_Task_. Your answer should consist of each line below that includes the word "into".

[[ Input open ]]

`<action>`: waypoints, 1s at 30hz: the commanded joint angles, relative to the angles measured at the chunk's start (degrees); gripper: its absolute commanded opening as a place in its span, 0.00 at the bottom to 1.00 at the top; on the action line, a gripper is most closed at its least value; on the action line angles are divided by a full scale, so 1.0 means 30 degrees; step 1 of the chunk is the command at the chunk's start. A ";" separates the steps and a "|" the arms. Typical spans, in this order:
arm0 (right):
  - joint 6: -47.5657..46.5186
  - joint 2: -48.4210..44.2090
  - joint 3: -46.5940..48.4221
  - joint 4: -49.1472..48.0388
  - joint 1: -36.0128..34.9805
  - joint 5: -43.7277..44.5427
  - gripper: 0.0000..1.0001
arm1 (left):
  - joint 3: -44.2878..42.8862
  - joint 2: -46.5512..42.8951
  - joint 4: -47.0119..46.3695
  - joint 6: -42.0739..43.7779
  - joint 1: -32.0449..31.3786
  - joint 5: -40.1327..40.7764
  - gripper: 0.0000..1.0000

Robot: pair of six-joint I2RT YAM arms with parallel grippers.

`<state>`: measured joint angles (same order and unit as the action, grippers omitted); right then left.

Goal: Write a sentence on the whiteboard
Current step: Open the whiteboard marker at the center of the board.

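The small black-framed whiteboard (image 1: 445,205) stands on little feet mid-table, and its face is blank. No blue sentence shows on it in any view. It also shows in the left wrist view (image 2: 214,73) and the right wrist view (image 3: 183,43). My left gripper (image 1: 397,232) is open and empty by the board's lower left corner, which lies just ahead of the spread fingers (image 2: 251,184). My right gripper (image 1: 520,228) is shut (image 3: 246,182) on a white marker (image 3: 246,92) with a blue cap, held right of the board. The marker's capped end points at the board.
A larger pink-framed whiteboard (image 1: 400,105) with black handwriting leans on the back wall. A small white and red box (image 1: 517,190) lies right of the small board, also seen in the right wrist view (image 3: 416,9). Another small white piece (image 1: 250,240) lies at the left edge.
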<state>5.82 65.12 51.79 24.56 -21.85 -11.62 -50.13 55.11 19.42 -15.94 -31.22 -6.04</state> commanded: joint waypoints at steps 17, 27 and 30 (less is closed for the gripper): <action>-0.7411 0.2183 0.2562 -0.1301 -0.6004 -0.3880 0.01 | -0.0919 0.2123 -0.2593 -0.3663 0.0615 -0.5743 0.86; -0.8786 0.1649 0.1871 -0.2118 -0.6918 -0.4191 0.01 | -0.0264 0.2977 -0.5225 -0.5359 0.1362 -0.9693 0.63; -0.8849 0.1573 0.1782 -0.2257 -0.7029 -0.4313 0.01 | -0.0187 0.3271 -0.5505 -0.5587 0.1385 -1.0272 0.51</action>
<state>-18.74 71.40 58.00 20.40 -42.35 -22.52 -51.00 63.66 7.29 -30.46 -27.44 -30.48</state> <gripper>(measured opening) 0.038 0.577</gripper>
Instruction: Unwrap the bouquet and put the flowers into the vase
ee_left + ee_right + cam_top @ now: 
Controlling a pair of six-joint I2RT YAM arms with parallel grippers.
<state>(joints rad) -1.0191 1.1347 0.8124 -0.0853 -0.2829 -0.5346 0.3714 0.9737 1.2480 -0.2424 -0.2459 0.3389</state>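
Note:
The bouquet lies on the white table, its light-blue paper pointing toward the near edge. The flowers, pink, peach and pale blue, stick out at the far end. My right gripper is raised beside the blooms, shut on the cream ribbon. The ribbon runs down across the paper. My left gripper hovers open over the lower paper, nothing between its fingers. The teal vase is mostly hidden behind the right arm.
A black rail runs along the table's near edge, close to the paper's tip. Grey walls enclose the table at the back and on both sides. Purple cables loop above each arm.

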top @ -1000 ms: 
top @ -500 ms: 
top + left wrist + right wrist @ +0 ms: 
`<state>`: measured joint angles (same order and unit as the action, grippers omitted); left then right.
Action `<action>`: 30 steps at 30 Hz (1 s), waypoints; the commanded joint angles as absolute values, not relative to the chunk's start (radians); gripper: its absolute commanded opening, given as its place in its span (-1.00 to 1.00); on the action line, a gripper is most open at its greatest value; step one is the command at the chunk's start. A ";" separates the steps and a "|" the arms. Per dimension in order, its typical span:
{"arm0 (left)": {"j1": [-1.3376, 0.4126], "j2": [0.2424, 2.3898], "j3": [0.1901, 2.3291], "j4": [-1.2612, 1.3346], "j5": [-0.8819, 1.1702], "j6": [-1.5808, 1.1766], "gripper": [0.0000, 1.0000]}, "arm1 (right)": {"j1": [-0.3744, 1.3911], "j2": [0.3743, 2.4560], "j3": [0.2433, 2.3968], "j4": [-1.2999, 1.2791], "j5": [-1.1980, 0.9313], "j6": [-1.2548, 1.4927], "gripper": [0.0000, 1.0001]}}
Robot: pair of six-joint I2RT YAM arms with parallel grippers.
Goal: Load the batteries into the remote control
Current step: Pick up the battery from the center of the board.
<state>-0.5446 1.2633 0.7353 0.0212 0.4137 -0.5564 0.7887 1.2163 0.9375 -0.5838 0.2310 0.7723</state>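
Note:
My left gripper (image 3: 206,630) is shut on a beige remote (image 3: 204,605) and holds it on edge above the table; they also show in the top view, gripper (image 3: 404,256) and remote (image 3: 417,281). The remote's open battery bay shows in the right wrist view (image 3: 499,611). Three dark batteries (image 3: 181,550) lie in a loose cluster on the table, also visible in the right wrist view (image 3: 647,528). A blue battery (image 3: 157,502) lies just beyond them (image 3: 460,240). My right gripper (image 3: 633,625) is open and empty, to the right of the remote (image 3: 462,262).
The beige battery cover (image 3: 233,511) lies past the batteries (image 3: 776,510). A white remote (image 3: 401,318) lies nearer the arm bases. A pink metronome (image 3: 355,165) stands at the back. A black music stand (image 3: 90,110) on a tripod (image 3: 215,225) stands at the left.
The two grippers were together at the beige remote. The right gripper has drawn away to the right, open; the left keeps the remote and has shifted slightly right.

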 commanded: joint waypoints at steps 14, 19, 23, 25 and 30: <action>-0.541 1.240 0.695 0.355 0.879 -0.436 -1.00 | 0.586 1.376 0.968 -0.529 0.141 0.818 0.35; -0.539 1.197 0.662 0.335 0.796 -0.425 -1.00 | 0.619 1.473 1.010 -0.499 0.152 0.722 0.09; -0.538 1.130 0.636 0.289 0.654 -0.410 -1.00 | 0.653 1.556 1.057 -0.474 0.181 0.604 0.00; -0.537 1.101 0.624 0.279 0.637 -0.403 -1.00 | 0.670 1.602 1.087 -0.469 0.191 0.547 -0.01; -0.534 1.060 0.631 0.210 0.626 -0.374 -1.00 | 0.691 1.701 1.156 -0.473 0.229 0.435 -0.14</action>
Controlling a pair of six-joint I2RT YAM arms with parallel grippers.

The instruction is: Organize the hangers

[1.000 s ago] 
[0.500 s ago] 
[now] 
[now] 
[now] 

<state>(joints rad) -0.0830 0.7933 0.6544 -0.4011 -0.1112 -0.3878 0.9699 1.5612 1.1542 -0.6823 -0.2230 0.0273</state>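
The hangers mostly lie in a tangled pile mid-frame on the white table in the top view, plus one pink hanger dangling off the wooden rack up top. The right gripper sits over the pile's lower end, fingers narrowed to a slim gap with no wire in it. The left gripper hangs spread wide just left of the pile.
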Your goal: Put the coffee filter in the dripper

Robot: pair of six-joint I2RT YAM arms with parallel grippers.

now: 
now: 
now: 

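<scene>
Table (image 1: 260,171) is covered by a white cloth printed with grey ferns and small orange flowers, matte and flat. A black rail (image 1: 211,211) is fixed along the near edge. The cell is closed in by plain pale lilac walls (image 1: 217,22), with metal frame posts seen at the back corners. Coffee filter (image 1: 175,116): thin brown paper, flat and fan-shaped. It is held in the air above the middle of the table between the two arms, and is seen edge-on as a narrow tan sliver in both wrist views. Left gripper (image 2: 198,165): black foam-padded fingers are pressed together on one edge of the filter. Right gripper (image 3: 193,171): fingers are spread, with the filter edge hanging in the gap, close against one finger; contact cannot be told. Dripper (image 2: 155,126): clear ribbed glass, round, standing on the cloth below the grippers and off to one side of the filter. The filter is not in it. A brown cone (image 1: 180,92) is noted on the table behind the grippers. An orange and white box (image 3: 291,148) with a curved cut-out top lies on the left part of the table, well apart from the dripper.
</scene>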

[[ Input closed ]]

_Exercise answer_.
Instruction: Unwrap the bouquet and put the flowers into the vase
Goal: Load the batteries into the remote control

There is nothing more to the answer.